Aim of the task:
Set the records down again in full, with every word kept.

Records excerpted from a collection:
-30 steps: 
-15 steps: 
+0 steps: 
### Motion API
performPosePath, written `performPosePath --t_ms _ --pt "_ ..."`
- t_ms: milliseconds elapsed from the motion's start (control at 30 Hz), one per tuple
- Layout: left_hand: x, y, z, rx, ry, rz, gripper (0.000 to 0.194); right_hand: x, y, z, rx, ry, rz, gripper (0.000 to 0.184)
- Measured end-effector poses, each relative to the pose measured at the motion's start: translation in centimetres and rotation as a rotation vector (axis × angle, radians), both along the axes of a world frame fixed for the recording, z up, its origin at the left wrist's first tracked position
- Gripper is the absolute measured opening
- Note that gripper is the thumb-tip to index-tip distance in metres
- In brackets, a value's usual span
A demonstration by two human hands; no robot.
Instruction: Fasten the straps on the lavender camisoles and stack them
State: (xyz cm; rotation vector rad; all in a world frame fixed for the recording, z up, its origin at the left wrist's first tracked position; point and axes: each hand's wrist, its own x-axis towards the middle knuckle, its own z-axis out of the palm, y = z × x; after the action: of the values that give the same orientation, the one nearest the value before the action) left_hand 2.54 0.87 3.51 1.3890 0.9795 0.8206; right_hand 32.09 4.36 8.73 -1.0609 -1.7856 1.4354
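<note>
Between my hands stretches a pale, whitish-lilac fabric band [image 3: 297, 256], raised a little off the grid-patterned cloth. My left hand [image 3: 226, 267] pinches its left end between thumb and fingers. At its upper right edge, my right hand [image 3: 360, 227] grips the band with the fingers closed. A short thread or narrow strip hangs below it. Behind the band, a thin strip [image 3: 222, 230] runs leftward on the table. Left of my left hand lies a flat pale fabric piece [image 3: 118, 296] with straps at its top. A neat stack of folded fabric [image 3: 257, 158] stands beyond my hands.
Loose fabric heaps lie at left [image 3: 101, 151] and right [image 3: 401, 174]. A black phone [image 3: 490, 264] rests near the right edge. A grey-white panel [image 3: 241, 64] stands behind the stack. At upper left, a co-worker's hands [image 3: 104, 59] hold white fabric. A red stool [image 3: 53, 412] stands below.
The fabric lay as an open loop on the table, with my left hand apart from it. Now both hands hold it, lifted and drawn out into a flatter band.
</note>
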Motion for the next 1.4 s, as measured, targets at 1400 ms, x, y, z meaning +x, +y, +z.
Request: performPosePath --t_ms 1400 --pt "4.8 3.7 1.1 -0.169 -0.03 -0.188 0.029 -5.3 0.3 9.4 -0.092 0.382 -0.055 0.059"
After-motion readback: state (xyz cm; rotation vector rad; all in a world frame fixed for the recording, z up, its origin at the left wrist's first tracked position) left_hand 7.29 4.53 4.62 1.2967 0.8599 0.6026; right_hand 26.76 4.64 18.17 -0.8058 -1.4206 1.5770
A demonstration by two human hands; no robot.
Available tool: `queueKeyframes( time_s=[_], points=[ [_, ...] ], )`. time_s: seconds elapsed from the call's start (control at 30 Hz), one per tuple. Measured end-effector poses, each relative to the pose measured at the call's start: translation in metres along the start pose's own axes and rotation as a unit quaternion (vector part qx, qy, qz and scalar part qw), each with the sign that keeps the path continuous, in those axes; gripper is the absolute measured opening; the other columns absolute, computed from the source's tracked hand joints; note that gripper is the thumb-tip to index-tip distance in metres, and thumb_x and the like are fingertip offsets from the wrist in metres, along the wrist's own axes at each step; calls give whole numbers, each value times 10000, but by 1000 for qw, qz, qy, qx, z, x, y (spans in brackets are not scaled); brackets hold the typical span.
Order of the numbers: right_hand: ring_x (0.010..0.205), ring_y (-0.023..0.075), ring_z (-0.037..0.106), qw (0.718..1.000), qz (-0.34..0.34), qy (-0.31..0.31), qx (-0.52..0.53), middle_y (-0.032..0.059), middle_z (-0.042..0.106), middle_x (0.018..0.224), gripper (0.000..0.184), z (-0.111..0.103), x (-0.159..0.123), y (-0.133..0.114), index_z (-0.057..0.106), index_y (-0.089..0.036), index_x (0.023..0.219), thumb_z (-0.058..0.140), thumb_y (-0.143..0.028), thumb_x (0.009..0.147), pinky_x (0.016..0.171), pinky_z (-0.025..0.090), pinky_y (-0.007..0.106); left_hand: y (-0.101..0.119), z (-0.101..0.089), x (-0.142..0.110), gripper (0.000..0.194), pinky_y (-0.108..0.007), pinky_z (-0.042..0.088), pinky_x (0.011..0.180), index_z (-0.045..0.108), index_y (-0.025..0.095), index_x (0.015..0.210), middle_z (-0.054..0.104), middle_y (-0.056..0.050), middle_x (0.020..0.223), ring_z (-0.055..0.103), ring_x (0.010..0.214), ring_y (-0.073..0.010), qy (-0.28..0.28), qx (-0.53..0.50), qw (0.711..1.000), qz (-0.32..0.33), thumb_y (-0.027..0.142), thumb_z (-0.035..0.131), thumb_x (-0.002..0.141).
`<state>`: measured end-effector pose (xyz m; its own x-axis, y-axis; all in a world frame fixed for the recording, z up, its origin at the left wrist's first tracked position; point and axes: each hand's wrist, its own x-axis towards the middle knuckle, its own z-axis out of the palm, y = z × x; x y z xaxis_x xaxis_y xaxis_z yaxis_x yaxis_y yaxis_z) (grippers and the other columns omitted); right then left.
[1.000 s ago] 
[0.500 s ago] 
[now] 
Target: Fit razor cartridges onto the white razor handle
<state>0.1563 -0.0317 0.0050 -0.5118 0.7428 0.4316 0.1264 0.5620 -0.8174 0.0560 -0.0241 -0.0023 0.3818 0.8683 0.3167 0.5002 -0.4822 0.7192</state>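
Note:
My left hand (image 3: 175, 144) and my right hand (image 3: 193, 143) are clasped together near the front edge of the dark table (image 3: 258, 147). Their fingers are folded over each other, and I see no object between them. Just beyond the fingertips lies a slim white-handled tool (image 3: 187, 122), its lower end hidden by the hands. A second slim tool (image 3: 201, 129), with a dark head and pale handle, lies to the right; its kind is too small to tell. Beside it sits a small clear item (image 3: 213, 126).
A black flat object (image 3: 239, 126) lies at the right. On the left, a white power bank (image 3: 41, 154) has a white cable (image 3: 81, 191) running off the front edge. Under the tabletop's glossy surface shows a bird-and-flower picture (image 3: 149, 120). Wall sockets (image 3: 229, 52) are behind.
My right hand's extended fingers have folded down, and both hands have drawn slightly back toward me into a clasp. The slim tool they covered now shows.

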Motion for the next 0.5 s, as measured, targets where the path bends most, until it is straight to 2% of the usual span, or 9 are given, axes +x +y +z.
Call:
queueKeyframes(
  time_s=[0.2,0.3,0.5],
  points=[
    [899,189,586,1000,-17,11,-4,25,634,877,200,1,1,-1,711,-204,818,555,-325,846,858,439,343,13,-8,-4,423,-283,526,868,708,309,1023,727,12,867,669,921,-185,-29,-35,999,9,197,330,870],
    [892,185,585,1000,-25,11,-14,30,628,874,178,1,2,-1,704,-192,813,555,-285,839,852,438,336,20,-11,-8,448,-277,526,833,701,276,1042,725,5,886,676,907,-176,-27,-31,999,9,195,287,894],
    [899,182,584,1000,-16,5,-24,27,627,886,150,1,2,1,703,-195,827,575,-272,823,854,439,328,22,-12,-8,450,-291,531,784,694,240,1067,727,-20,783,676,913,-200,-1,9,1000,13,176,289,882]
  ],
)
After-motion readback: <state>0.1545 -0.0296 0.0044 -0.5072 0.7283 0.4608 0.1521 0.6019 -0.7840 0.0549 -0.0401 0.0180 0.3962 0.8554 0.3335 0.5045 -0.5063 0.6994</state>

Result of the task:
-30 steps: 
-15 steps: 
+0 steps: 
### Motion API
performPosePath, written `performPosePath --t_ms _ --pt "_ ..."`
- t_ms: milliseconds elapsed from the motion's start (control at 30 Hz), one per tuple
- Layout: left_hand: x, y, z, rx, ry, rz, gripper (0.000 to 0.194); right_hand: x, y, z, rx, ry, rz, gripper (0.000 to 0.184)
- Measured end-effector poses, each relative to the pose measured at the motion's start: translation in centimetres and rotation as a rotation vector (axis × angle, radians), both along the axes of a world frame fixed for the recording, z up, its origin at the left wrist's first tracked position
- Gripper is the absolute measured opening
- Note that gripper is the thumb-tip to index-tip distance in metres
- In brackets, a value's usual span
A demonstration by two human hands; no robot.
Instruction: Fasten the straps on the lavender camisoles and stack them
State: (xyz cm; rotation vector rad; all in a world frame fixed for the recording, z up, its origin at the left wrist's first tracked position; point and axes: each hand's wrist, its own x-axis towards the middle knuckle, its own z-axis out of the palm, y = z × x; after the action: of the values that give the same orientation, the one nearest the value before the action) left_hand 2.54 0.87 3.51 1.3890 0.9795 0.8206; right_hand 32.09 4.36 8.73 -1.0609 -1.7856 1.4354
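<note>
Between my hands stretches a pale, whitish-lilac fabric band [image 3: 297, 256], raised a little off the grid-patterned cloth. My left hand [image 3: 226, 267] pinches its left end between thumb and fingers. At its upper right edge, my right hand [image 3: 360, 227] grips the band with the fingers closed. A short thread or narrow strip hangs below it. Behind the band, a thin strip [image 3: 222, 230] runs leftward on the table. Left of my left hand lies a flat pale fabric piece [image 3: 118, 296] with straps at its top. A neat stack of folded fabric [image 3: 257, 158] stands beyond my hands.
Loose fabric heaps lie at left [image 3: 101, 151] and right [image 3: 401, 174]. A black phone [image 3: 490, 264] rests near the right edge. A grey-white panel [image 3: 241, 64] stands behind the stack. At upper left, a co-worker's hands [image 3: 104, 59] hold white fabric. A red stool [image 3: 53, 412] stands below.
The fabric lay as an open loop on the table, with my left hand apart from it. Now both hands hold it, lifted and drawn out into a flatter band.
</note>
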Motion for the next 1.4 s, as measured, targets at 1400 ms, x, y, z meaning +x, +y, +z.
Request: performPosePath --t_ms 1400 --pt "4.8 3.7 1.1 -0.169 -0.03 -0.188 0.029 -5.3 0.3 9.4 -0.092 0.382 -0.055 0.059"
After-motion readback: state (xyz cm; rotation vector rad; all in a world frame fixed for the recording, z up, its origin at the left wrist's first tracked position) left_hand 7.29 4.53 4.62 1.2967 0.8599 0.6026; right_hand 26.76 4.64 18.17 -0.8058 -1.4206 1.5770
A demonstration by two human hands; no robot.
Available tool: `queueKeyframes( time_s=[_], points=[ [_, ...] ], )`. time_s: seconds elapsed from the call's start (control at 30 Hz), one per tuple. Measured end-effector poses, each relative to the pose measured at the call's start: translation in metres along the start pose's own axes and rotation as a unit quaternion (vector part qx, qy, qz and scalar part qw), each with the sign that keeps the path continuous, in those axes; gripper is the absolute measured opening; the other columns absolute, computed from the source's tracked hand joints; note that gripper is the thumb-tip to index-tip distance in metres, and thumb_x and the like are fingertip offsets from the wrist in metres, along the wrist's own axes at each step; calls give whole numbers, each value times 10000, but by 1000 for qw, qz, qy, qx, z, x, y (spans in brackets are not scaled); brackets hold the typical span.
Order of the numbers: right_hand: ring_x (0.010..0.205), ring_y (-0.023..0.075), ring_z (-0.037..0.106), qw (0.718..1.000), qz (-0.34..0.34), qy (-0.31..0.31), qx (-0.52..0.53), middle_y (-0.032..0.059), middle_z (-0.042..0.106), middle_x (0.018..0.224), gripper (0.000..0.184), z (-0.111..0.103), x (-0.159..0.123), y (-0.133..0.114), index_z (-0.057..0.106), index_y (-0.089..0.036), index_x (0.023..0.219), thumb_z (-0.058..0.140), thumb_y (-0.143..0.028), thumb_x (0.009..0.147), pinky_x (0.016..0.171), pinky_z (-0.025..0.090), pinky_y (-0.007..0.106); left_hand: y (-0.101..0.119), z (-0.101..0.089), x (-0.142..0.110), gripper (0.000..0.194), pinky_y (-0.108..0.007), pinky_z (-0.042..0.088), pinky_x (0.011..0.180), index_z (-0.045..0.108), index_y (-0.025..0.095), index_x (0.015..0.210), middle_z (-0.054..0.104), middle_y (-0.056..0.050), middle_x (0.020..0.223), ring_z (-0.055..0.103), ring_x (0.010..0.214), ring_y (-0.073..0.010), qy (-0.28..0.28), qx (-0.53..0.50), qw (0.711..1.000), qz (-0.32..0.33), thumb_y (-0.027..0.142), thumb_z (-0.035..0.131), thumb_x (-0.002..0.141).
`<state>`: measured end-effector pose (xyz m; its own x-axis, y-axis; all in a world frame fixed for the recording, z up, its origin at the left wrist's first tracked position; point and axes: each hand's wrist, its own x-axis towards the middle knuckle, its own z-axis out of the palm, y = z × x; x y z xaxis_x xaxis_y xaxis_z yaxis_x yaxis_y yaxis_z) (grippers and the other columns omitted); right then left.
[1.000 s ago] 
[0.500 s ago] 
[now] 
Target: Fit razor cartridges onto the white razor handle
<state>0.1563 -0.0317 0.0050 -0.5118 0.7428 0.4316 0.1264 0.5620 -0.8174 0.0560 -0.0241 -0.0023 0.3818 0.8683 0.3167 0.5002 -0.4822 0.7192</state>
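Note:
My left hand (image 3: 175, 144) and my right hand (image 3: 193, 143) are clasped together near the front edge of the dark table (image 3: 258, 147). Their fingers are folded over each other, and I see no object between them. Just beyond the fingertips lies a slim white-handled tool (image 3: 187, 122), its lower end hidden by the hands. A second slim tool (image 3: 201, 129), with a dark head and pale handle, lies to the right; its kind is too small to tell. Beside it sits a small clear item (image 3: 213, 126).
A black flat object (image 3: 239, 126) lies at the right. On the left, a white power bank (image 3: 41, 154) has a white cable (image 3: 81, 191) running off the front edge. Under the tabletop's glossy surface shows a bird-and-flower picture (image 3: 149, 120). Wall sockets (image 3: 229, 52) are behind.
My right hand's extended fingers have folded down, and both hands have drawn slightly back toward me into a clasp. The slim tool they covered now shows.
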
Motion for the next 0.5 s, as measured, targets where the path bends most, until it is straight to 2% of the usual span, or 9 are given, axes +x +y +z.
Call:
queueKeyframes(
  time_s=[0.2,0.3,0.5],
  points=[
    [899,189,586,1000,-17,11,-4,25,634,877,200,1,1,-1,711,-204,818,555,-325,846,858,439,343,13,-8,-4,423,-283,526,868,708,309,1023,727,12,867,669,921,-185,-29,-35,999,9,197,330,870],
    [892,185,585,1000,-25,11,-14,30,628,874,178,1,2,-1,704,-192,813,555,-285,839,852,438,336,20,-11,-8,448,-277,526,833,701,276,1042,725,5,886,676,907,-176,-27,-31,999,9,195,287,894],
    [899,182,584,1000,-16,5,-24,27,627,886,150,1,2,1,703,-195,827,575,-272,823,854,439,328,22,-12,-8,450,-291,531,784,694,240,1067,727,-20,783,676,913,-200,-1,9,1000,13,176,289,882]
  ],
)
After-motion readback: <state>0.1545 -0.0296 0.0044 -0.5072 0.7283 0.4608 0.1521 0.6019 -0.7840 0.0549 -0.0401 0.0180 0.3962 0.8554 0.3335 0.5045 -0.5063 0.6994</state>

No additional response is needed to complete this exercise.